How to complete this task - All of the data is to be printed exactly, though the images must be left off.
**** Supplied material
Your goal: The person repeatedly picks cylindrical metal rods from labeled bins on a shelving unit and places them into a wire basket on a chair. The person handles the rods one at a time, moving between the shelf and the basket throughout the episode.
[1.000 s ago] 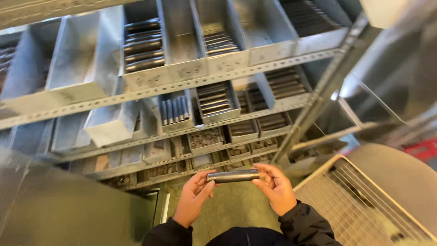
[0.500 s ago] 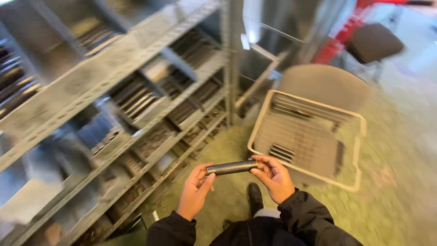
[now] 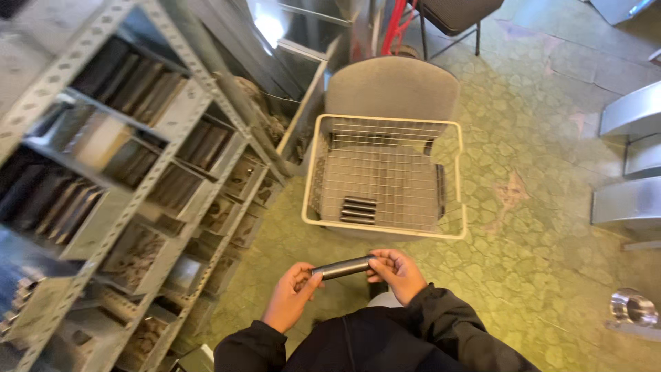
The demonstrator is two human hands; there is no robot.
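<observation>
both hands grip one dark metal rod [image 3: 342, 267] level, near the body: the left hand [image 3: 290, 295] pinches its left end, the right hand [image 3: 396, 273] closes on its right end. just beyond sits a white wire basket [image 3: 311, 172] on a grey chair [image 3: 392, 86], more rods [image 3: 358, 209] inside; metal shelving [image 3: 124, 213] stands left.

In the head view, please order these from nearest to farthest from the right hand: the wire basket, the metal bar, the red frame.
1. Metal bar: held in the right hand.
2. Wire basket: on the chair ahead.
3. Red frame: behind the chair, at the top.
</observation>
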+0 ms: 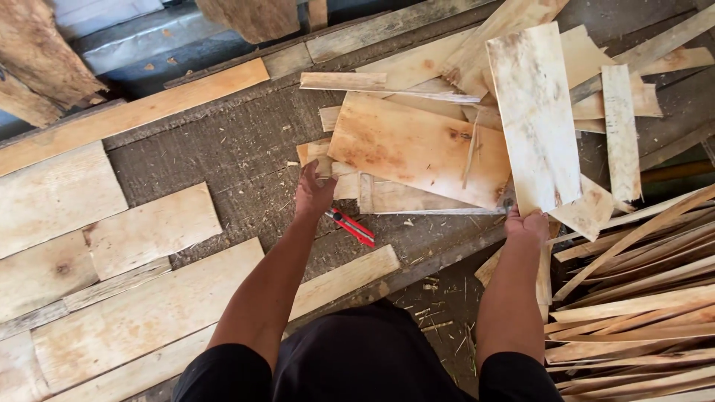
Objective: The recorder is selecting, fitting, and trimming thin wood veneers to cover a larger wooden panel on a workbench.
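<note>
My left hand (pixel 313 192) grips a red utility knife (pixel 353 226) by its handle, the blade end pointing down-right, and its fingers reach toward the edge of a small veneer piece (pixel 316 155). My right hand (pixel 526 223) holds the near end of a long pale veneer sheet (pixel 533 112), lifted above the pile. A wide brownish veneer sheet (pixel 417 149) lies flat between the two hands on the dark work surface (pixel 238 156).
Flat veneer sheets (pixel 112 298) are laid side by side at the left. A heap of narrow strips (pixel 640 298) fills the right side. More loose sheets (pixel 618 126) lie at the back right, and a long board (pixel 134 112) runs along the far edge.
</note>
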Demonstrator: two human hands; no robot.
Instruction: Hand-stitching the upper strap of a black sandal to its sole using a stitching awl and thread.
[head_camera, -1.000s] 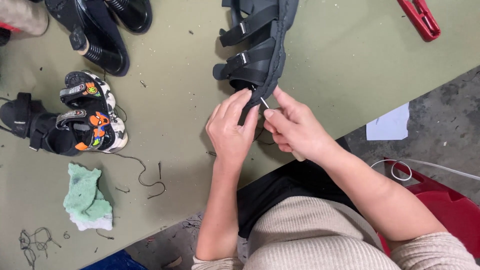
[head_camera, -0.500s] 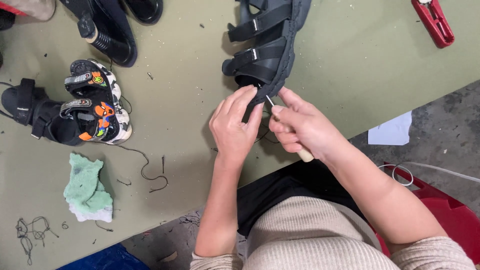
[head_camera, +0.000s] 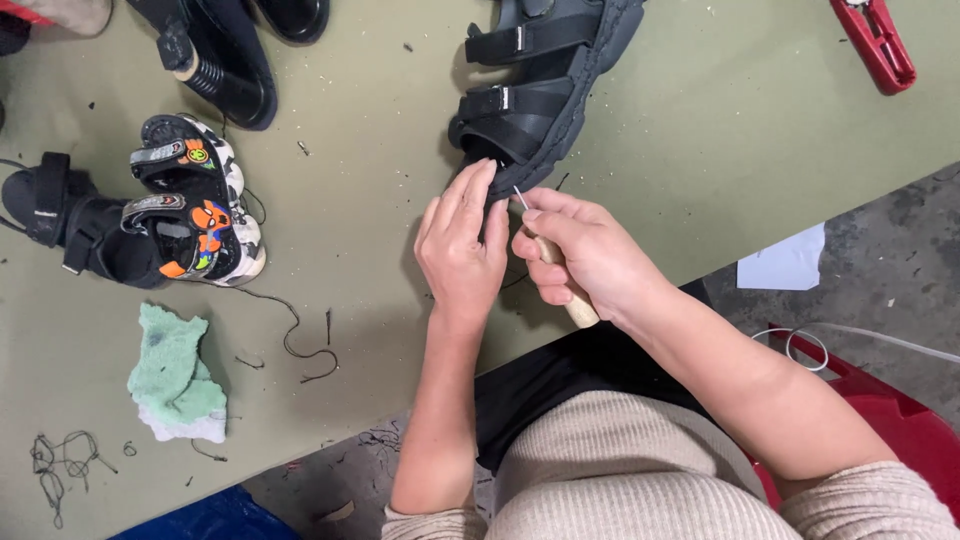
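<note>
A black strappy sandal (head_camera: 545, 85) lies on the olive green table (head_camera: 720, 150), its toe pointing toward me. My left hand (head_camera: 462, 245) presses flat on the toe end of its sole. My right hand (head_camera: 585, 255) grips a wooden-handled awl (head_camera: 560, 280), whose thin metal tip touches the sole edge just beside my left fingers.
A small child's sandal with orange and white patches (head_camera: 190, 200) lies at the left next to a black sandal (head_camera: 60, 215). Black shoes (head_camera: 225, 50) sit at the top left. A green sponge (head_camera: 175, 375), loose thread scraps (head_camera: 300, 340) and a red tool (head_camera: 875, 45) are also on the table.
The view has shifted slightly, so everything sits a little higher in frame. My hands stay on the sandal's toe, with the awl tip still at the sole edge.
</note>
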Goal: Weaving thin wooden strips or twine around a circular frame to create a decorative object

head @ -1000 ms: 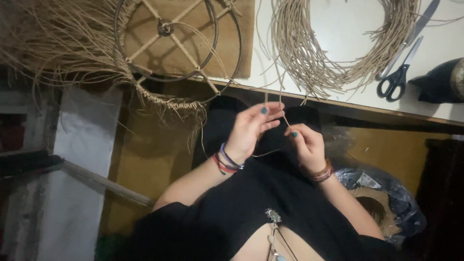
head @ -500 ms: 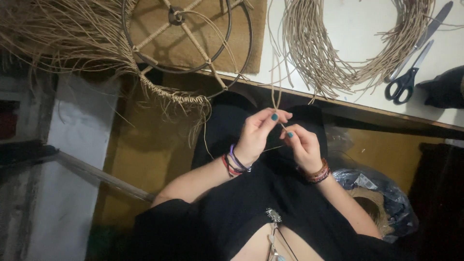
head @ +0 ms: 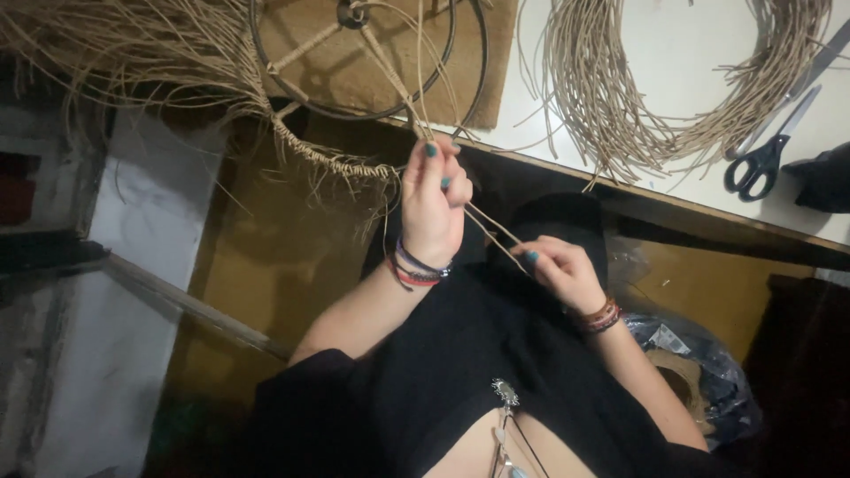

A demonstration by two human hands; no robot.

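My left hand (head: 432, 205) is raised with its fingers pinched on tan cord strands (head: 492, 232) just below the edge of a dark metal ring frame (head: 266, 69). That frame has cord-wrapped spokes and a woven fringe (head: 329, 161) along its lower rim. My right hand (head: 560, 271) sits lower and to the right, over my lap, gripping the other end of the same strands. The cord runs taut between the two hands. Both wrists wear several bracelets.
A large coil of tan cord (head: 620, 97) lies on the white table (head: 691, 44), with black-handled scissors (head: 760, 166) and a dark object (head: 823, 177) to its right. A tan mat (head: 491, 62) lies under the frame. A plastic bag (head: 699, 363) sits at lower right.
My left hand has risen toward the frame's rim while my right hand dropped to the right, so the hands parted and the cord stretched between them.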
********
Result -
Your goal: The person repeatedly picks cylindrical metal rods from labeled bins on a shelving unit and places them into a wire basket on a chair. The person handles the rods one at a time, moving between the shelf and the basket throughout the episode.
[1.000 s ago] 
[0.500 s ago] 
[now] 
The demonstrator is two human hands; there is no robot.
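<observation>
both hands grip one dark metal rod [image 3: 342, 267] level, near the body: the left hand [image 3: 290, 295] pinches its left end, the right hand [image 3: 396, 273] closes on its right end. just beyond sits a white wire basket [image 3: 311, 172] on a grey chair [image 3: 392, 86], more rods [image 3: 358, 209] inside; metal shelving [image 3: 124, 213] stands left.

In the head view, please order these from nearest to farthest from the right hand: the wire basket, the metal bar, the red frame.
1. Metal bar: held in the right hand.
2. Wire basket: on the chair ahead.
3. Red frame: behind the chair, at the top.
</observation>
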+0 ms: 
Objective: The recorder is selecting, fitting, and trimming thin wood veneers to cover a larger wooden panel on a workbench.
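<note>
My left hand (pixel 313 192) grips a red utility knife (pixel 353 226) by its handle, the blade end pointing down-right, and its fingers reach toward the edge of a small veneer piece (pixel 316 155). My right hand (pixel 526 223) holds the near end of a long pale veneer sheet (pixel 533 112), lifted above the pile. A wide brownish veneer sheet (pixel 417 149) lies flat between the two hands on the dark work surface (pixel 238 156).
Flat veneer sheets (pixel 112 298) are laid side by side at the left. A heap of narrow strips (pixel 640 298) fills the right side. More loose sheets (pixel 618 126) lie at the back right, and a long board (pixel 134 112) runs along the far edge.
</note>
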Demonstrator: two human hands; no robot.
Instruction: Hand-stitching the upper strap of a black sandal to its sole using a stitching awl and thread.
[head_camera, -1.000s] 
[head_camera, -0.500s] 
[head_camera, +0.000s] 
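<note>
A black strappy sandal (head_camera: 545, 85) lies on the olive green table (head_camera: 720, 150), its toe pointing toward me. My left hand (head_camera: 462, 245) presses flat on the toe end of its sole. My right hand (head_camera: 585, 255) grips a wooden-handled awl (head_camera: 560, 280), whose thin metal tip touches the sole edge just beside my left fingers.
A small child's sandal with orange and white patches (head_camera: 190, 200) lies at the left next to a black sandal (head_camera: 60, 215). Black shoes (head_camera: 225, 50) sit at the top left. A green sponge (head_camera: 175, 375), loose thread scraps (head_camera: 300, 340) and a red tool (head_camera: 875, 45) are also on the table.
The view has shifted slightly, so everything sits a little higher in frame. My hands stay on the sandal's toe, with the awl tip still at the sole edge.
</note>
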Goal: Weaving thin wooden strips or twine around a circular frame to create a decorative object

head @ -1000 ms: 
head @ -500 ms: 
head @ +0 ms: 

A demonstration by two human hands; no robot.

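My left hand (head: 432, 205) is raised with its fingers pinched on tan cord strands (head: 492, 232) just below the edge of a dark metal ring frame (head: 266, 69). That frame has cord-wrapped spokes and a woven fringe (head: 329, 161) along its lower rim. My right hand (head: 560, 271) sits lower and to the right, over my lap, gripping the other end of the same strands. The cord runs taut between the two hands. Both wrists wear several bracelets.
A large coil of tan cord (head: 620, 97) lies on the white table (head: 691, 44), with black-handled scissors (head: 760, 166) and a dark object (head: 823, 177) to its right. A tan mat (head: 491, 62) lies under the frame. A plastic bag (head: 699, 363) sits at lower right.
My left hand has risen toward the frame's rim while my right hand dropped to the right, so the hands parted and the cord stretched between them.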

The output for this exercise is finished.